### Data shown ###

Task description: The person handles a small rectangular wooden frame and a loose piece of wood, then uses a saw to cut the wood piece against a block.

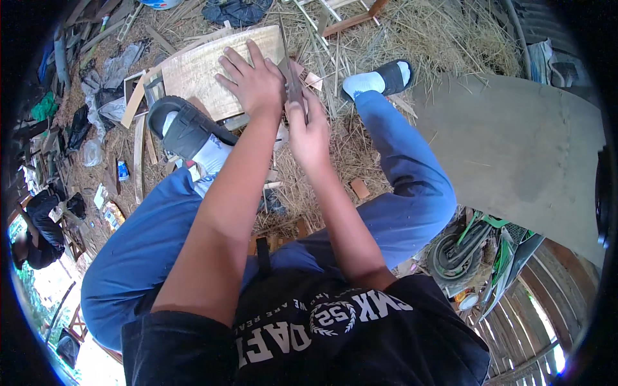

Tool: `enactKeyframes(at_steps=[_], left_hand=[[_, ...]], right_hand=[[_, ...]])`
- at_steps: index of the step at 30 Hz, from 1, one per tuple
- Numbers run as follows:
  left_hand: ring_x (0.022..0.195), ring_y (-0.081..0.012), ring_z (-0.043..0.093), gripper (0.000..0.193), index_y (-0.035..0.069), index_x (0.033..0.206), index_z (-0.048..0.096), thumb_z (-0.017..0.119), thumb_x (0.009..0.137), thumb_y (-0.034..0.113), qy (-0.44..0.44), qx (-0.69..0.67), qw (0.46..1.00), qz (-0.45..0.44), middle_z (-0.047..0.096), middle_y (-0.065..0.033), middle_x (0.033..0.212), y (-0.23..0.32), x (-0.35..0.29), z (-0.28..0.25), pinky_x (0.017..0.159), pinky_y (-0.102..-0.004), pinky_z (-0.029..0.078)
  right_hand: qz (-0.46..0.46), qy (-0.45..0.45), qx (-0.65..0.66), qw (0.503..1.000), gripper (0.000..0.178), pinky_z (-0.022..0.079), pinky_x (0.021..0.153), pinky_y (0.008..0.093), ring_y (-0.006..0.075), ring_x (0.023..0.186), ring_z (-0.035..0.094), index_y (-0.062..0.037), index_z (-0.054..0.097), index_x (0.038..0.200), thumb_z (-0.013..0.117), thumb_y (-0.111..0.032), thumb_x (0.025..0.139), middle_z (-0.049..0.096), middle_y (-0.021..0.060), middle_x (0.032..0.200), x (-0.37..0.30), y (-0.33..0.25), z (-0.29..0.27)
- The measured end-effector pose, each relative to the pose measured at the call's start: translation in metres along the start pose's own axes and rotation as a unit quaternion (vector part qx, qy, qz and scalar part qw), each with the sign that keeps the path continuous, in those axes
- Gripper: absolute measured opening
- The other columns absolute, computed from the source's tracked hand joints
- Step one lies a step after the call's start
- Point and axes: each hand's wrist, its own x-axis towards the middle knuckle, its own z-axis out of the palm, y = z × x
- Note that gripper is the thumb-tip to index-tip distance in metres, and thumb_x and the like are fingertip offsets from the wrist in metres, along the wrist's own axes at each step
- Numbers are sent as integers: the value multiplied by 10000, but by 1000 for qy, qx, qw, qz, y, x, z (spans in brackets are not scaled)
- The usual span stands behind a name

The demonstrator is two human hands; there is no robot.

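Observation:
My left hand (254, 83) lies flat with fingers spread on a pale wooden board (199, 74), near its right end. My right hand (308, 132) is closed round the near end of what looks like a handsaw (291, 80). Its dark, tapering blade points away from me along the board's right edge. The teeth are too small to make out, and my fingers hide most of the handle. My left foot, in a black slide sandal (187, 128), rests against the board's near edge. Beneath the board, a support is partly visible.
Straw and wood scraps (360, 188) cover the ground. A wooden ladder-like frame (341, 26) lies beyond the board. To the right are a large grey sheet (515, 148) and a green motorbike (457, 254). A blue can (123, 170) stands at left, and another person (42, 228) is farther left.

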Motion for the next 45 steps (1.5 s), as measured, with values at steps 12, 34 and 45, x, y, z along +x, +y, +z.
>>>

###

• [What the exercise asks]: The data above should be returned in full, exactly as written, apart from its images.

• [Result for this task]:
Task description: The person handles a small rectangular wooden frame and a loose piece of wood, then uses a saw to cut the wood piece against a block.


Tool: `enactKeyframes(at_steps=[_], left_hand=[[_, ...]], right_hand=[[_, ...]])`
- at_steps: index of the step at 30 Hz, from 1, one per tuple
- Numbers run as follows:
  left_hand: ring_x (0.022..0.195), ring_y (-0.081..0.012), ring_z (-0.043..0.093), gripper (0.000..0.193), index_y (-0.035..0.069), index_x (0.033..0.206), index_z (-0.048..0.096), thumb_z (-0.017..0.119), thumb_x (0.009..0.137), thumb_y (-0.034..0.113), qy (-0.44..0.44), qx (-0.69..0.67), qw (0.46..1.00), qz (-0.45..0.44), middle_z (-0.047..0.096), middle_y (-0.065..0.033), middle_x (0.033..0.212), y (-0.23..0.32), x (-0.35..0.29), z (-0.28..0.25), pinky_x (0.017..0.159), pinky_y (-0.102..-0.004), pinky_z (-0.029..0.078)
  right_hand: qz (-0.46..0.46), qy (-0.45..0.45), qx (-0.65..0.66), qw (0.503..1.000), gripper (0.000..0.178), pinky_z (-0.022..0.079), pinky_x (0.021..0.153), pinky_y (0.008..0.093), ring_y (-0.006..0.075), ring_x (0.023..0.186), ring_z (-0.035..0.094), index_y (-0.062..0.037), index_z (-0.054..0.097), index_x (0.038..0.200), thumb_z (-0.013..0.117), thumb_y (-0.111..0.032), thumb_x (0.025..0.139), middle_z (-0.049..0.096), middle_y (-0.021..0.060), middle_x (0.032..0.200), x (-0.37..0.30), y (-0.33..0.25), z (-0.29..0.27)
- The measured end-effector pose, each relative to the pose measured at the call's start: translation in metres along the start pose's own axes and rotation as a unit quaternion (vector part qx, qy, qz and scalar part qw), each with the sign that keeps the path continuous, in those axes
- Gripper: absolute measured opening
- The other columns absolute, computed from the source's tracked hand joints
- Step one lies a step after the call's start
- Point and axes: each hand's wrist, its own x-axis towards the middle knuckle, its own z-axis out of the palm, y = z × x
- Note that gripper is the thumb-tip to index-tip distance in metres, and thumb_x and the like are fingertip offsets from the wrist in metres, along the wrist's own axes at each step
- Numbers are sent as integers: the value multiplied by 10000, but by 1000 for qy, qx, qw, qz, y, x, z (spans in brackets are not scaled)
- The usual span stands behind a name

The demonstrator is two human hands; there is no robot.

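Observation:
My left hand (254, 83) lies flat with fingers spread on a pale wooden board (199, 74), near its right end. My right hand (308, 132) is closed round the near end of what looks like a handsaw (291, 80). Its dark, tapering blade points away from me along the board's right edge. The teeth are too small to make out, and my fingers hide most of the handle. My left foot, in a black slide sandal (187, 128), rests against the board's near edge. Beneath the board, a support is partly visible.
Straw and wood scraps (360, 188) cover the ground. A wooden ladder-like frame (341, 26) lies beyond the board. To the right are a large grey sheet (515, 148) and a green motorbike (457, 254). A blue can (123, 170) stands at left, and another person (42, 228) is farther left.
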
Motion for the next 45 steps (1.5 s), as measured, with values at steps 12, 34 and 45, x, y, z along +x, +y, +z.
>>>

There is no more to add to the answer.